Pyrography is drawing or writing by carefully burning the surface of an object. It has been utilised across the globe for as long as humans have been making images. Pyrography on possum skins is an artistic practise from South Eastern Australia  that has gained resurgence in the last few decades. The decorated skins are traditionally used for possum skin cloaks and ceremonial purposes. You can read more about Aboriginal pyrography here.

 

One of the great fictions consistently retold in Australia is that at the time of the British invasion. Aboriginal people subsisted as ‘hunter-gatherers’ and lived a transient lifestyle. Both of these propositions are false. At the time of invasion there were over 250 distinct language groups all of whom have complex property rights over areas of land and water. Dwellings for both seasonal and permanent homes were common and there is a long history of agriculture and land management. The body of work 'terra culta' is inspired by Bruce Pascoe's Dark Emu explores these themes of pre-invasion cultivated land and resource management. 
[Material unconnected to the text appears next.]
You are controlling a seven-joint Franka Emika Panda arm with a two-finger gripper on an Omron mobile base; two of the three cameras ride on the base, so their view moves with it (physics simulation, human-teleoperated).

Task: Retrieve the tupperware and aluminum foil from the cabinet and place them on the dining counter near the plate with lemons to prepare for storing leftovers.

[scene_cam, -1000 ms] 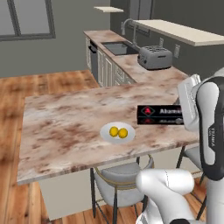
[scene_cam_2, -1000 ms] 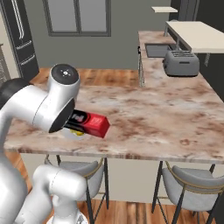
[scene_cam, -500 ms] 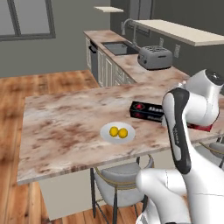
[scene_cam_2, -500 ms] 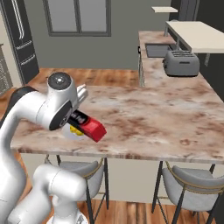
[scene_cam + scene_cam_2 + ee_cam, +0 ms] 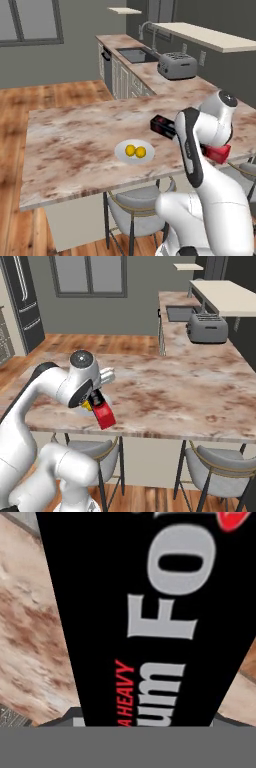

I am not Aboriginal. My pyrography is not Aboriginal art.  Aboriginal identity in Australia is a tripart system that requires biological descent from an Aboriginal ancestor, cultural  recognition by an Aboriginal Nation and personal identification as an Aboriginal person. I do not make possum skin cloaks and I have no cultural authority within that tradition.  If you would like to purchase work from a contemporary Aboriginal artist, please consider artists represented by an Aboriginal owned and controlled artists’ cooperatives or purchasing directly from Aboriginal artists. Some of my favourite contemporary First Nations Australian artists include Haus of Dizzy, Hayley Millar-Baker and Charlotte Allingham. You can buy from them all directly.